▶ _Required action_
Scan the entries line by line and return those with "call".

*** Opening of Records to process ***

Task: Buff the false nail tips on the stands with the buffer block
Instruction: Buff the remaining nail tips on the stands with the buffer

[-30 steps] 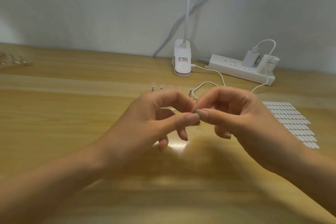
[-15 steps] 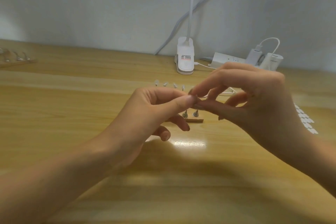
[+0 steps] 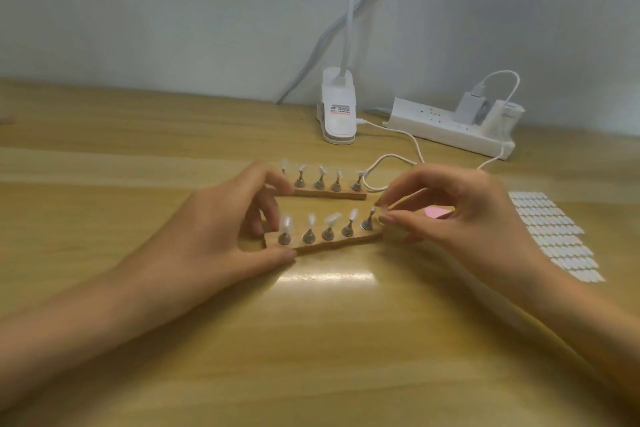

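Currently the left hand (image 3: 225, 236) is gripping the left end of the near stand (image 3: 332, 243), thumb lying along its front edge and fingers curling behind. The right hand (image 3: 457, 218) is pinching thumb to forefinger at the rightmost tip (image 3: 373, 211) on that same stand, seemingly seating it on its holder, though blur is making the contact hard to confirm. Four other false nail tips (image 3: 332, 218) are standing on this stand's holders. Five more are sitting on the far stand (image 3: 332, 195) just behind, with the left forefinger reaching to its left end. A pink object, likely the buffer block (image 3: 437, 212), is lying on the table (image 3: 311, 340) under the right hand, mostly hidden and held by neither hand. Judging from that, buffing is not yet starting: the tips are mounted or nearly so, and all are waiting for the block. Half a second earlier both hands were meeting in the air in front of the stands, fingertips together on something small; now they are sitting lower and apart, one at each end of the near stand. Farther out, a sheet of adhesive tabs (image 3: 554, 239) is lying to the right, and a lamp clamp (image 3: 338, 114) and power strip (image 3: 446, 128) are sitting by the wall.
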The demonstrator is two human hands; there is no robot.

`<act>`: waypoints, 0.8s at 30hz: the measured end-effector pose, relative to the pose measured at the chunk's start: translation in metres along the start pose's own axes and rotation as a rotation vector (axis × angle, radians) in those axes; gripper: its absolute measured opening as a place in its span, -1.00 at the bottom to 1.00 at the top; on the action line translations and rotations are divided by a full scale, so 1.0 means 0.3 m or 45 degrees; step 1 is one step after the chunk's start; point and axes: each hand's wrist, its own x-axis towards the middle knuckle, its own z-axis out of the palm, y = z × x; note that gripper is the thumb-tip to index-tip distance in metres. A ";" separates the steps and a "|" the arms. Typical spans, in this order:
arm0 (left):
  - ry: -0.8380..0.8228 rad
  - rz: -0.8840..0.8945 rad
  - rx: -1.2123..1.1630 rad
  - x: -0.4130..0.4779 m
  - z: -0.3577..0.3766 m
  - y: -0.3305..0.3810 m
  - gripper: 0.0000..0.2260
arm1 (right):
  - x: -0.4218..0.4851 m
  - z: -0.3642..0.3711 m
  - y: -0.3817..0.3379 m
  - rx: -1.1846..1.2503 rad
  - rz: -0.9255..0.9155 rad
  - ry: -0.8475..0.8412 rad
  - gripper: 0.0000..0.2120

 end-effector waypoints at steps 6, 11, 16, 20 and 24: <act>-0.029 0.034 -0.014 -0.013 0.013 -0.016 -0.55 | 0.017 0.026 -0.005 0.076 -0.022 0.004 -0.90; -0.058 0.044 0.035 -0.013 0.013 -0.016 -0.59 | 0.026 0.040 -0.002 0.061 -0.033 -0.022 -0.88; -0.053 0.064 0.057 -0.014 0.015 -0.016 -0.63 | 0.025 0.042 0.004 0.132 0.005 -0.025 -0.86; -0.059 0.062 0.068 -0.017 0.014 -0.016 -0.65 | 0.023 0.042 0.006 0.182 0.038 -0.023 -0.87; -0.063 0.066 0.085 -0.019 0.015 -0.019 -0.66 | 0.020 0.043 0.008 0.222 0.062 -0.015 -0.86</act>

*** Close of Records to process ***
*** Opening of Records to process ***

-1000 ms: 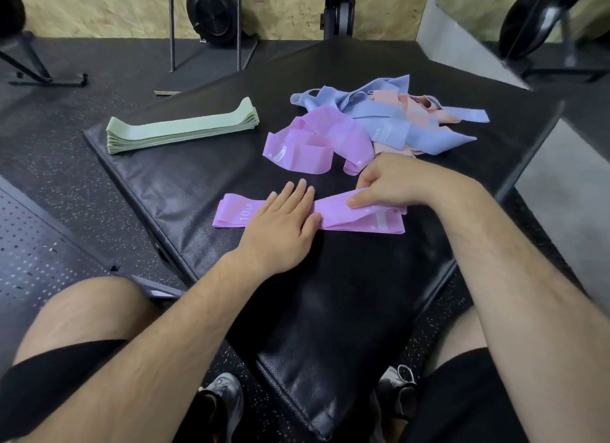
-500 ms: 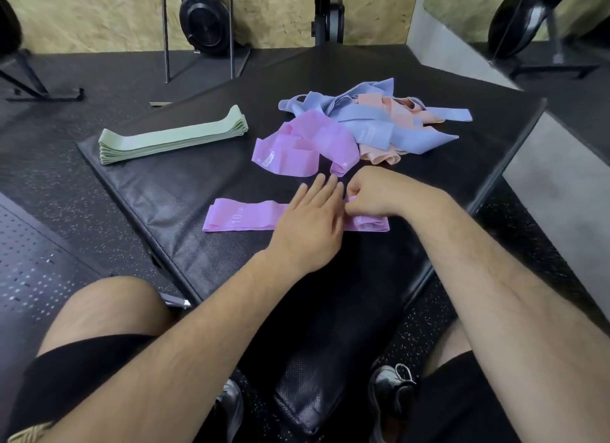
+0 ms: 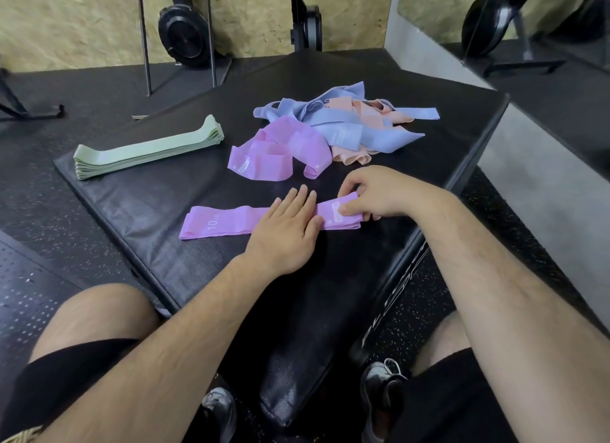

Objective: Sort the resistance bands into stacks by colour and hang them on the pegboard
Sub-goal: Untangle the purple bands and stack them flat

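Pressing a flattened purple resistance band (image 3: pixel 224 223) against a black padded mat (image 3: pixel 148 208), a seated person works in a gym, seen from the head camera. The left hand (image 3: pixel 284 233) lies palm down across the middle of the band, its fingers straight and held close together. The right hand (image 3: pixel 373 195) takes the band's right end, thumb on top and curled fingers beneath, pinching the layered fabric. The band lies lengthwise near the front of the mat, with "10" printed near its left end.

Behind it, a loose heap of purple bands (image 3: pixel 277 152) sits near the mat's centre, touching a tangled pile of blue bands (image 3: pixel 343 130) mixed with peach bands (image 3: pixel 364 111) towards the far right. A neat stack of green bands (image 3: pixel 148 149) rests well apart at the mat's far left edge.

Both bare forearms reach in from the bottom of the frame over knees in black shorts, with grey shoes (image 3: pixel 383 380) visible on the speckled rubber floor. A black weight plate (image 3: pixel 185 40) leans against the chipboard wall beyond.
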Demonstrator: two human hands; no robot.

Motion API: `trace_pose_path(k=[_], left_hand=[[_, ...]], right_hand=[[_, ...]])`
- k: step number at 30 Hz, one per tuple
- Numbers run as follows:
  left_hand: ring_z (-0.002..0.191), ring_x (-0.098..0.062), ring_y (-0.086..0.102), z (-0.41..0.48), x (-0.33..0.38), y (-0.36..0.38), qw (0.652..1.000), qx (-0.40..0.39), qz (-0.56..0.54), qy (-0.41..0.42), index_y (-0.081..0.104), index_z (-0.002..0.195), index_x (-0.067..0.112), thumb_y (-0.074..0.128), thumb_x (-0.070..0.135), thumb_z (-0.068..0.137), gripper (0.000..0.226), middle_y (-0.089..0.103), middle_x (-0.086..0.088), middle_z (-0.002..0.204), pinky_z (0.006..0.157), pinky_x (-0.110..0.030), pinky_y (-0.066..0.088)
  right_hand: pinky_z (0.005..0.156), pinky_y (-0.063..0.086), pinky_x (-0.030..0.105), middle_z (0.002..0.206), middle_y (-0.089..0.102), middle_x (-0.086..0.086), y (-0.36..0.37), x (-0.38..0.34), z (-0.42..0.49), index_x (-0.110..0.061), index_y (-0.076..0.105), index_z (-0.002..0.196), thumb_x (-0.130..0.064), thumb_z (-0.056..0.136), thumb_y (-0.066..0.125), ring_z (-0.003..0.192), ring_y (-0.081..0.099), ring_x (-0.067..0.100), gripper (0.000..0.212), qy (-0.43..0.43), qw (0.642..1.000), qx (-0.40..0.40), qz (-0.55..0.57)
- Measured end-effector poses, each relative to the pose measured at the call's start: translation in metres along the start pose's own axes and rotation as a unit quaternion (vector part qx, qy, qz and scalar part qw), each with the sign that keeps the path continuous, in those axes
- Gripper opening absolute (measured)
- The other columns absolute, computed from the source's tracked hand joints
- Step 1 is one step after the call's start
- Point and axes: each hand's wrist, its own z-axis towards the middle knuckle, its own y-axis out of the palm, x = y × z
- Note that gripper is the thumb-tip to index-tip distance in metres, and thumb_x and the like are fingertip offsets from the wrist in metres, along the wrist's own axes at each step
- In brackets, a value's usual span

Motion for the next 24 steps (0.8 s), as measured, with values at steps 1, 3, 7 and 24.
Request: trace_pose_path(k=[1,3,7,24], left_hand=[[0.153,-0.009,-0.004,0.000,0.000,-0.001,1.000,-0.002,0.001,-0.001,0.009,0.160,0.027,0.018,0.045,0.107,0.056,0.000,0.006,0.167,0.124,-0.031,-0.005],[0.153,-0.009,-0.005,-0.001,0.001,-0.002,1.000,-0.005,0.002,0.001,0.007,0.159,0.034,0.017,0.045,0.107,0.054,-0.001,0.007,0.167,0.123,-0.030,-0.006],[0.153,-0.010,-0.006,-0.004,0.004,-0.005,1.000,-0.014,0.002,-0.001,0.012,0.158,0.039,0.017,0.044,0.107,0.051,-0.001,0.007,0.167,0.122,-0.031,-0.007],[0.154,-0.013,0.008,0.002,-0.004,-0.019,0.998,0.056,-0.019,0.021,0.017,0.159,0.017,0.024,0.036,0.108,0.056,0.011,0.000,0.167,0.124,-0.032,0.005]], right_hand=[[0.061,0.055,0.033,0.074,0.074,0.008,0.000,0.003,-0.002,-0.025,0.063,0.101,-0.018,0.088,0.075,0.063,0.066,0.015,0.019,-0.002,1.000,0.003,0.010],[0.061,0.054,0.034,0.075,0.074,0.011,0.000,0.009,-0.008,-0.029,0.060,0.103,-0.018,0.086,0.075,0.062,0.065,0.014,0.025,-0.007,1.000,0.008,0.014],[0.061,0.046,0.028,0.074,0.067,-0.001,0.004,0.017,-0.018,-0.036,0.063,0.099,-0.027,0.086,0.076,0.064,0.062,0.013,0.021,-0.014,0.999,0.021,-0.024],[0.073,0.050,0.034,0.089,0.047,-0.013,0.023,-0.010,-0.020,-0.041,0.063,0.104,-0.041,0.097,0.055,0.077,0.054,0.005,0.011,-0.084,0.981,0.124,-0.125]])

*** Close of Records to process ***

▶ _Output for this exercise_
- Measured end-effector poses, each relative to the pose measured at the call's start: translation in metres along the start pose's own axes and rotation as a unit quaternion (vector part qx, qy, qz and scalar part qw), each with the sign that keeps the path continuous, in those axes
- Step 1 is one step after the call's start

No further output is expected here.